A cyberattack campaign conducted by the Russian state-sponsored threat group Gamaredon, known as Shuckworm, has targeted a Western country’s military mission in Ukraine. This attack took place between February and March, using trojanized removable drives to distribute a new variant of GammaSteel, an information-stealing malware. The attack was first identified through a new UserAssist key in the Windows registry of the infected systems.
Gamaredon’s intrusion involves two primary files: one for managing command-and-control activities and another for compromising additional removable drives with LNK files. The threat group employs a reconnaissance PowerShell script to gather screenshots and device information. Later, a PowerShell-based version of GammaSteel is used to exfiltrate various document types through PowerShell web requests. A new registry key is added for persistence.
Symantec researchers believe these attacks reflect Gamaredon’s efforts to improve its covert operations, despite being less complex compared to other Russian state-backed hacking entities. This campaign highlights Gamaredon’s persistence and adaptability in cyber warfare.

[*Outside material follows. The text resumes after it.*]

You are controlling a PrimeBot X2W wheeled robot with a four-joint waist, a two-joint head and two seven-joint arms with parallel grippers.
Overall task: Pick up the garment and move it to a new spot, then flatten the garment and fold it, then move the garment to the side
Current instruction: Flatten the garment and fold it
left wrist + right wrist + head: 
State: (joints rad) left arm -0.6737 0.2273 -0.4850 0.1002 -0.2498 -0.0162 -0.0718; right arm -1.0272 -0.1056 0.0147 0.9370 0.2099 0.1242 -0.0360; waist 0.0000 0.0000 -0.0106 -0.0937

Moreover, the article mentions the resurfacing of the major cybercrime forum Cracked.io under a new domain after being shut down by Operation Talent, and the Paper Werewolf threat operation targeting Russian entities with the novel PowerModul backdoor.
In summary, the article underscores the ongoing cybersecurity threats from state-sponsored groups and cybercriminal forums, stressing the need for vigilant cyber defense mechanisms. These threats illustrate the evolving tactics of malicious actors in cyber espionage and disruption, emphasizing an increasing trend in cyber aggression and the necessity for advanced defensive capabilities.